There are various University resources available to individuals experiencing stalking. These resources may also be helpful if someone is concerned about their own behavior and/or the behavior of friends or peers.

Counseling and Psychological Resources (CAPS) provides confidential services to UNC students including individual brief counseling, support groups, medication management, and community referrals for long-term therapy. All students begin their work with CAPS through a brief consultation at any time during business hours. Contact: 919-966-3658, caps@unc.edu

Employee Assistance Program (EAP) is a confidential resource for employees who are looking for support and resources related to stressful situations and events.
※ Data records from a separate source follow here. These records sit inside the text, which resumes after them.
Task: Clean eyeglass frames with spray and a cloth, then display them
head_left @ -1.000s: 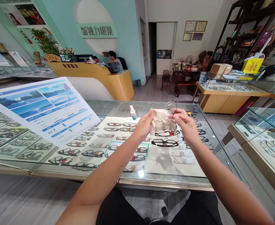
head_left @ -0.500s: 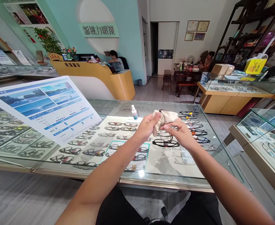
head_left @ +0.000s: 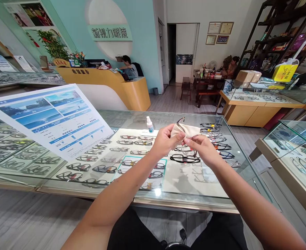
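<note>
Above the glass-topped display counter [head_left: 132, 119], the left hand [head_left: 164, 140] and the right hand [head_left: 203, 149] meet, both pinching a beige cleaning cloth [head_left: 188, 130] wrapped over a thin dark-rimmed pair of glasses [head_left: 186, 150]. A small white spray bottle [head_left: 149, 124] stands on the counter just left of the hands. A laminated blue-and-white chart [head_left: 48, 118] leans at the counter's left end.

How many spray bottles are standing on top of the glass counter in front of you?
1. A small spray bottle stands on the glass counter, just left of the left hand and the cloth. Another could be hidden behind the poster.
</note>
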The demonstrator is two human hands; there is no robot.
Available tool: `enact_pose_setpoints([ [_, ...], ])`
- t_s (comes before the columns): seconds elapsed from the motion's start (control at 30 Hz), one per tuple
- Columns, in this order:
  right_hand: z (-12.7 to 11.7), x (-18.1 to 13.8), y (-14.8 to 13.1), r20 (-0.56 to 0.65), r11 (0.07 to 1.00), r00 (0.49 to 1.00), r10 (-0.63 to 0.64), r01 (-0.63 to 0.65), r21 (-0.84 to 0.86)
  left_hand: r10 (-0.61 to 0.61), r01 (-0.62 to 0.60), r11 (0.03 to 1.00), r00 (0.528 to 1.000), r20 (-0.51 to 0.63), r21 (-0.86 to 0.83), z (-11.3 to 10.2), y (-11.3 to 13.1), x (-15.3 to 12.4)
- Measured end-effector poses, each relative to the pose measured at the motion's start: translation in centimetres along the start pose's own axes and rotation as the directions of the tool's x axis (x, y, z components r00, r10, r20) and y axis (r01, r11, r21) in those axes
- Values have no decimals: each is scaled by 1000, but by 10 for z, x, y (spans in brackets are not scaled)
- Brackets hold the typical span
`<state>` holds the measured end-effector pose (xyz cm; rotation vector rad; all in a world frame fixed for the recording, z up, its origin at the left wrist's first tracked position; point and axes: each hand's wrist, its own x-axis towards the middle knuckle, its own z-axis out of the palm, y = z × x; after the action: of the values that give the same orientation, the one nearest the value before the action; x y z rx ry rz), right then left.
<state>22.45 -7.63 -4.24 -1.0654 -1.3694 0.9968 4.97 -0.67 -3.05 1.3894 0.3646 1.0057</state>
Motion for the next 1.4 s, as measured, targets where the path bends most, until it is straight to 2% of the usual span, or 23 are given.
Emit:
enact_pose_setpoints([
  [0.13, 9, -2, 3, -5, 1000, 1000, -8, 8, 26, 94, -93, 995, 990, -101, 19, 9, -6, -4],
  [0.27, 9, -2, 7, -37, 999, 999, -25, 27, 38, 101, -87, 991, 985, -139, 102, 4, -11, -5],
  [0.47, -5, 1, 3, -74, 999, 997, -33, 36, 35, 2, 2, 995, 1000, -31, 102, -15, -12, 1],
  [0.6, -4, 2, 5, -68, 997, 997, -35, 40, 72, -7, 5, 999, 998, 56, 45, -11, -5, 2],
  [0.67, 0, 1, 8, -64, 997, 997, -40, 44, 58, -6, 5, 1000, 1000, 12, 28, -4, -4, 1],
  [0.73, 6, 0, 11, -77, 998, 996, -51, 53, 16, 7, -5, 1000, 997, -82, 28, 3, -7, -1],
  [0.9, 19, -3, 12, -73, 995, 993, -95, 93, -30, 94, -63, 991, 955, -282, 116, 8, -19, -4],
  [1.07, 13, 0, 12, -98, 995, 990, -98, 95, -34, 92, -38, 986, 935, -342, 161, -4, -23, 3],
  [1.23, 0, 4, 15, -125, 981, 984, -123, 140, 135, 54, -34, 998, 896, -440, 53, -18, -18, 13],
  [1.4, -3, 5, 12, -155, 978, 981, -112, 137, 157, -33, 6, 998, 889, -458, -60, -25, -17, 20],
])
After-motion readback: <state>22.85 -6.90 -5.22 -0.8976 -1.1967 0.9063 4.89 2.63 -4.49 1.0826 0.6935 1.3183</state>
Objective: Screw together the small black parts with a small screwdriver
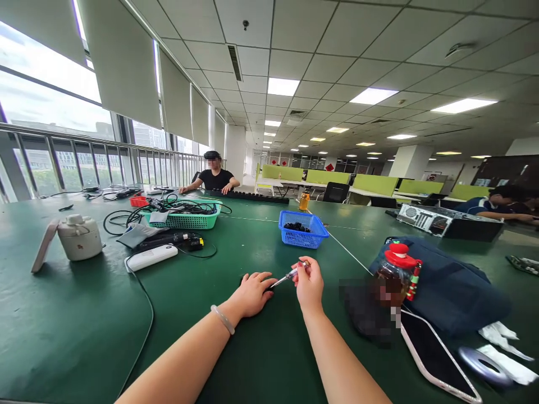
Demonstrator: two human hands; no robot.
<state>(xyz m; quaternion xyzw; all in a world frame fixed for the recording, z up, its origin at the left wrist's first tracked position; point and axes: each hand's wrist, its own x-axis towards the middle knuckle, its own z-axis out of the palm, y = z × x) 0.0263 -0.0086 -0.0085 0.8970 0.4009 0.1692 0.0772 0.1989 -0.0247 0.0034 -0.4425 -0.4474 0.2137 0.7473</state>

Contact: 877-314-5841 (24-Hours).

Equal Opportunity and Compliance Office oversees the University’s Policy on Prohibited Discrimination, Harassment and Related Misconduct and the Policy on Prohibited Sexual Harassment under Title IX as well as the investigation and adjudication process for the prohibited conduct. Report and Response Coordinators (RRCs) are a private resource to help folks consider their options when they are concerned about experiences like stalking and other prohibited behaviors. RRCs are available by phone or video chat to explore support and reporting options and to help connect members of the Carolina community with campus and community resources. RRCs can help folks explore protective measures such as a campus no-contact order, changes to on-campus housing assignments, concerns with accessing class, and other support. Contact: reportandresponse@unc.edu or 919-445-2759.

Gender Violence Services Coordinators (GVSC) provide confidential support for students, faculty, and staff of all gender identities who are experiencing situations like stalking and other forms of gender-based violence and harassment. GVSCs can provide emotional support, help with needs and considerations related to safety planning, explore options for support and reporting, and accompany folks to meetings with offices including the EOC. Confidential appointments are currently available by phone or secure video chat. Contact: gvsc@unc.edu or 919-962-1343.

University Ombuds Office serves as a confidential, impartial, and informal resource for students and employees. The Ombuds Office is available to listen, help identify and evaluate options, and offer referrals to other resources. Contact: ombuds@unc.edu or 919-843-8204.

UNC Police provides the SafeWalk resource on campus and the Carolina Ready Safety mobile app. UNC Police are available to help folks file a police report and/or explore interventions to address stalking behavior. UNC Police can meet individually with folks to explore their options before making a formal report. Individuals can also share information anonymously through the Silent Witness form. Contact: non-emergency 919-962-8100, police.unc.edu.